### What you have to do
Send back all of the data, word for word.

### Stored data
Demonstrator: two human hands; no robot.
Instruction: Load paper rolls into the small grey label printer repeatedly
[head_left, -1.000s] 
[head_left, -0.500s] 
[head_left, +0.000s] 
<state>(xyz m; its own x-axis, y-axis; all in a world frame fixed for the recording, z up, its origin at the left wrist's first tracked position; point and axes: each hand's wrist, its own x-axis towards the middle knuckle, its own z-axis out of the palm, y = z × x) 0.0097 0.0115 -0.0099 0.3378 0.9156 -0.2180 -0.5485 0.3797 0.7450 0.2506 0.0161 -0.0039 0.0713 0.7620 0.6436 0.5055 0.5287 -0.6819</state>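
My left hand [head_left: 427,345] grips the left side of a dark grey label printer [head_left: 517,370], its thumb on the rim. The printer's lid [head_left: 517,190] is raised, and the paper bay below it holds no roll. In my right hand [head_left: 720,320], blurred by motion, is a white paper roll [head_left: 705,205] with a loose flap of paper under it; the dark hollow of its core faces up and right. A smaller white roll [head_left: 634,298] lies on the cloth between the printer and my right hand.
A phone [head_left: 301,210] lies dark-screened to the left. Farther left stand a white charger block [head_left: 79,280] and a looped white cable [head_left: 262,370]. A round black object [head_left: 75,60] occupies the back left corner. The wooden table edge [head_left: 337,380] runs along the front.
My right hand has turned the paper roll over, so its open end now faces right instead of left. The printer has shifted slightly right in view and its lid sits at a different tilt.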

### Response area
Demonstrator: two human hands; no robot.
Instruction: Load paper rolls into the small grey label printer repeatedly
[head_left, -1.000s] 
[head_left, -0.500s] 
[head_left, +0.000s] 
<state>(xyz m; its own x-axis, y-axis; all in a world frame fixed for the recording, z up, its origin at the left wrist's first tracked position; point and axes: each hand's wrist, its own x-axis towards the middle knuckle, its own z-axis out of the palm, y = z × x) 0.0097 0.0115 -0.0099 0.3378 0.9156 -0.2180 -0.5485 0.3797 0.7450 0.2506 0.0161 -0.0039 0.0713 0.7620 0.6436 0.5055 0.5287 -0.6819</state>
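My left hand [head_left: 427,345] grips the left side of a dark grey label printer [head_left: 517,370], its thumb on the rim. The printer's lid [head_left: 517,190] is raised, and the paper bay below it holds no roll. In my right hand [head_left: 720,320], blurred by motion, is a white paper roll [head_left: 705,205] with a loose flap of paper under it; the dark hollow of its core faces up and right. A smaller white roll [head_left: 634,298] lies on the cloth between the printer and my right hand.
A phone [head_left: 301,210] lies dark-screened to the left. Farther left stand a white charger block [head_left: 79,280] and a looped white cable [head_left: 262,370]. A round black object [head_left: 75,60] occupies the back left corner. The wooden table edge [head_left: 337,380] runs along the front.
My right hand has turned the paper roll over, so its open end now faces right instead of left. The printer has shifted slightly right in view and its lid sits at a different tilt.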

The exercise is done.